§ Your assignment
What is needed is a copy of each line in the listing below that contains "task".

§ Records supplied
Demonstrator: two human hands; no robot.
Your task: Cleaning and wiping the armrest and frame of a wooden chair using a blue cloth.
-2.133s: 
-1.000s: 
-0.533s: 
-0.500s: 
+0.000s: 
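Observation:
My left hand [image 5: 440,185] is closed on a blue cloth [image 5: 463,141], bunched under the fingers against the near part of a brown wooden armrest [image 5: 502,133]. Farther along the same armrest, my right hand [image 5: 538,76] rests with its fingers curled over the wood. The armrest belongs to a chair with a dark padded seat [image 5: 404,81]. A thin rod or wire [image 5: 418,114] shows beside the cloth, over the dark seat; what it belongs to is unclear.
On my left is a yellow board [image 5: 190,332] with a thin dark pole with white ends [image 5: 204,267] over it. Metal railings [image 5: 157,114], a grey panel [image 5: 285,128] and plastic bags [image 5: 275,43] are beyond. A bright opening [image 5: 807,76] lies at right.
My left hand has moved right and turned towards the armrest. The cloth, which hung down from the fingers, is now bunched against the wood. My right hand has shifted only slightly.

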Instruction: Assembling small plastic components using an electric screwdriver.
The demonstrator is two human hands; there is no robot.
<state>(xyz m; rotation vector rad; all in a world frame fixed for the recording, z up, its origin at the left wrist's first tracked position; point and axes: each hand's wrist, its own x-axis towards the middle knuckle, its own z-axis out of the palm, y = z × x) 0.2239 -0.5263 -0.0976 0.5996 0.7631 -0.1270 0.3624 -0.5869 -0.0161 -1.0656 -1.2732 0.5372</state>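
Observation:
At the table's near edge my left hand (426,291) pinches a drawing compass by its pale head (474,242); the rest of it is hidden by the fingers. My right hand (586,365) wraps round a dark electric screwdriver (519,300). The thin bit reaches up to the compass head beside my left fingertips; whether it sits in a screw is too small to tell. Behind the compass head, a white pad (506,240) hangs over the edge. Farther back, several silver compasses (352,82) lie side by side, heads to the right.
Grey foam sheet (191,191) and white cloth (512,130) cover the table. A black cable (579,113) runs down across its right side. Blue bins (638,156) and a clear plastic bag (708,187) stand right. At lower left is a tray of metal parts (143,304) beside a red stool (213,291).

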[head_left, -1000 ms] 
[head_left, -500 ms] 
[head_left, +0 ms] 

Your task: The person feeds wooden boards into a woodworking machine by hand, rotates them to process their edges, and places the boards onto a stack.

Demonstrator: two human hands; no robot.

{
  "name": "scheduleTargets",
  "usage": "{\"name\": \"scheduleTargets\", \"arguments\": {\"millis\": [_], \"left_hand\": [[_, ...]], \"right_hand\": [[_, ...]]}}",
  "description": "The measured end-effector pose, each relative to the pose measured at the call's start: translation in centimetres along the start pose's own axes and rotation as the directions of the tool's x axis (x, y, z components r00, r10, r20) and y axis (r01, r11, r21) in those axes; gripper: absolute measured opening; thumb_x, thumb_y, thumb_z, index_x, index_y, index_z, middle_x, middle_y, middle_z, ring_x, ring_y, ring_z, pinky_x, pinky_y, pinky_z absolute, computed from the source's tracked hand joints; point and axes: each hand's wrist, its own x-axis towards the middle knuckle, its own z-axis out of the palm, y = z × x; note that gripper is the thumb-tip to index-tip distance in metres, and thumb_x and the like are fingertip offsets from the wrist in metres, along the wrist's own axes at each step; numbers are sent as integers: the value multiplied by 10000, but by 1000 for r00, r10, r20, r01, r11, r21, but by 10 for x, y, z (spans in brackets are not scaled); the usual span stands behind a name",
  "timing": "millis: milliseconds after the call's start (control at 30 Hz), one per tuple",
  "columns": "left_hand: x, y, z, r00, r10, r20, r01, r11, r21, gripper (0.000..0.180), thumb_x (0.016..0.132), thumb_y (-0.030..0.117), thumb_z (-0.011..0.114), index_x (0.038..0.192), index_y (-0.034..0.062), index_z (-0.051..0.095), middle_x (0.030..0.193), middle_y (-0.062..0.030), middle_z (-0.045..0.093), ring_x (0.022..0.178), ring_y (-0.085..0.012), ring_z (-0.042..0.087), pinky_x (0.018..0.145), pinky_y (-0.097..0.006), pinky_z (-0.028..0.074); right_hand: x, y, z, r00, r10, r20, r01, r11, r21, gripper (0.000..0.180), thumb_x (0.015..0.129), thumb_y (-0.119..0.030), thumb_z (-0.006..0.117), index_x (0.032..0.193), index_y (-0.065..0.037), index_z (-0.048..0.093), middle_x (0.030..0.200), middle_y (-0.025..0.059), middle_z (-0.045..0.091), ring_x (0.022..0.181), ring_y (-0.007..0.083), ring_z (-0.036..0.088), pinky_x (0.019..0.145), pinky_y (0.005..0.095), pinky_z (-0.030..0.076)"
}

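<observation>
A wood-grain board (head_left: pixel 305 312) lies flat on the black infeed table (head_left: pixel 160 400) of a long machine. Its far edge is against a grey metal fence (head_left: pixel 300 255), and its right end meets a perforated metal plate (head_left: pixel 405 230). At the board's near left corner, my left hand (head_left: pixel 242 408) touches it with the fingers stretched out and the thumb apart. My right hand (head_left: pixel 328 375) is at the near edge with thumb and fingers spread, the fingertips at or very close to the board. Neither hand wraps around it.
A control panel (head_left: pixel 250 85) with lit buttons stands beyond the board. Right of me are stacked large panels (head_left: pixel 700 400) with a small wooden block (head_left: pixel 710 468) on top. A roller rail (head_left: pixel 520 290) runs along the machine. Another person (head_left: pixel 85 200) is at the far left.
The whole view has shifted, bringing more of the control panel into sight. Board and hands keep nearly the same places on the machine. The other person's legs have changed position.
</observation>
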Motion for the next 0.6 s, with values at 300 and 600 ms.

§ Answer section
Your task: Cleaning and wiping the armrest and frame of a wooden chair using a blue cloth.
Your task: The person feeds wooden boards into a woodworking machine by hand, rotates them to process their edges, and places the boards onto a stack.

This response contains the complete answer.